«Экзистенциальный страх лишает нас слов. Сущее ускользает во всей полноте и проступает ничто, перед которым умолкает всякое «есть». В экзистенциальном страхе, когда становится по-настоящему не по себе, часто начинают говорить невпопад, лишь бы нарушить возникающую тишину, что только доказывает присутствие ничто. Когда экзистенциальный страх ослабевает, всякий сразу же может подтвердить, что в этом страхе и правда раскрывалось ничто. Покуда в нашем взоре ещё свежо воспоминание, мы совершенно уверены: не было ничего такого, чего (и из-за чего) мы боялись — действительно ничего. И в самом деле, здесь было само и как таковое ничто.
В состоянии экзистенциального страха происходит наиважнейшее событие нашего здесь-бытия: становится очевидным ничто, которое теперь может быть поставлено под вопрос»76
.Страх открывает для нас ничто, но не делает его понятным и постигаемым. Ничто проявляется в единстве с сущим, при этом, не являясь нам как сущее. Мы окружены сущим, мы погружены в сущее, мы сами есть сущее среди сущего, но «только в ясной ночи ничто, наступившей в экзистенциальном страхе, становится явной изначальная открытость сущего как такового». Ничто (небытие) первично по отношению к сущему, из его первичности, из открытости ничто проступает Dasein , выходя за пределы сущего, и тем самым утверждая свою трансцендентность. Мы игнорируем ничто, мы не позволяем ему открыться, ибо слишком погружены в сущее, не давая ему возможности ускользать. Хайдеггер называет это поверхностным существованием. Моменты, когда мы подлинно прикасаемся к ничто, «удерживаемся в ничто», поистине слишком редки.
Хайдеггер констатирует Конец [западноевропейской] философии, справедливо считая, что дальнейшие философские штудии будут не более чем осмыслением этого процесса. Однако он учит о другом Начале, о подлинном Ereignis'е, что будет рожден именно из Конца философии. «Это такое понимание бытия, которое включает в бытие ничто»77
, — пишет Александр Дугин. Таким образом, мы, русские, можем войти в философию именно благодаря глубинному осмыслению хайдеггерианской истории философии и его учения о новом Начале.Но следует ли полагать, что у нас есть только один вход в философию? Если не взирая на то, что русская философия возникла как реакция на западноевропейскую мысль (как мы теперь знаем, отпрянувшую от небытия и, тем самым, обреченную на закат), мы отвергнем возможность возвращения в прежний поток, и войдём в философию через традиционализм (в неотвратимой близости к Philosophia Perennis), апеллируя к трудам таких традиционалистских мыслителей, как Рене Генон, Юлиус Эвола, Ананда Кумарасвами, Фритьоф Шуон и др., не приведёт ли это к кардинально иному философскому повороту в русской мысли? Можно поставить вопрос, какой была бы русская философия, явись она реакцией не на западноевропейскую мысль, а, скажем, на индийскую или китайскую? Еще более радикальное решение — обнаружить другой, отличный от западноевропейского (а именно Аполлони-ческого), Логос, осуществив новый поворот к Античности (разве не этот путь пытались нащупать лучшие умы Серебряного века в России, открыв Дионисийское Начало?)

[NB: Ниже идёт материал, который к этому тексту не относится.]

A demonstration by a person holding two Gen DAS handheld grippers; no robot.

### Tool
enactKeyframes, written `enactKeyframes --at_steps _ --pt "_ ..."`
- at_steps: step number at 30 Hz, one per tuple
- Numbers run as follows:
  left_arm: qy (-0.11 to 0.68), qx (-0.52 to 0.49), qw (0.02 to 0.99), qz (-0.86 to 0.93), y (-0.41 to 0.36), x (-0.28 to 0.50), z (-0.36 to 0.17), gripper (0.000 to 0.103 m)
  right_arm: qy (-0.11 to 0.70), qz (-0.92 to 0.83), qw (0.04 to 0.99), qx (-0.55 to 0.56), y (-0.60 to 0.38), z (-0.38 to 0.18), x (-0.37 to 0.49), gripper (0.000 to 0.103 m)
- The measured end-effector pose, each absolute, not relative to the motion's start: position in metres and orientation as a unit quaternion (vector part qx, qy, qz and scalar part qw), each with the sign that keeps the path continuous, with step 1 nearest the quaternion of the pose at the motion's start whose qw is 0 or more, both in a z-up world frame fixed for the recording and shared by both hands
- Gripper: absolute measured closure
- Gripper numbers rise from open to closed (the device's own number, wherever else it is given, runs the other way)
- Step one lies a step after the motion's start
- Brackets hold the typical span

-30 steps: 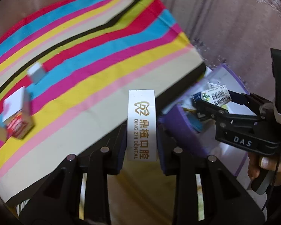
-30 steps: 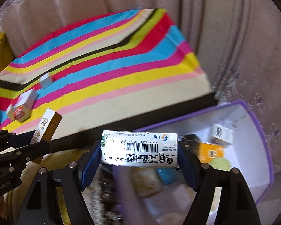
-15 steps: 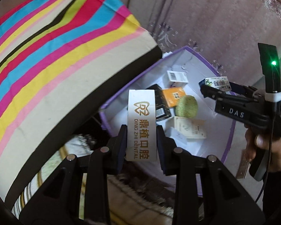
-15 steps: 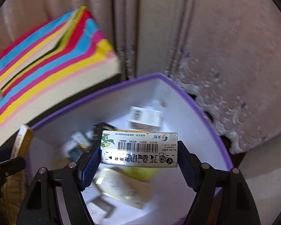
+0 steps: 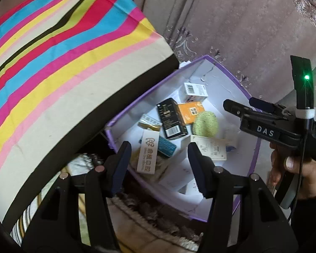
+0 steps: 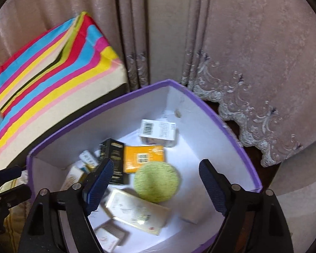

Но прежде поставим вопрос: ничто присутствует в бытии или же нам следует принять постулат о первичности небытия (ничто) над бытием? У Рене Генона небытие предстаёт как высший принцип всего, («Не-Бытие больше, чем Бытие или, если угодно, оно превосходит Бытие», «Не-Бытие содержит все непроявленное, включая само Бытие»78
). «В мире все вещи рождаются в бытии, а бытие рождается в небытии» («Дао дэ цзин»). Можно снова вспомнить философа Арсения Чанышева с его «Трактатом о небытии», где открыто утверждается первичность и абсолютность небытия и ошибочность философии («всей философии»), сконцентрированной исключительно на проблематике бытия. Согласно Чанышеву, «историческая ошибка сознания состояла в выведении небытия из бытия». Для него «небытие существует, не существуя, и не существует, существуя». Так же и в индуизме: Сат рождается от Асат, и Асат порождается Сат'ом.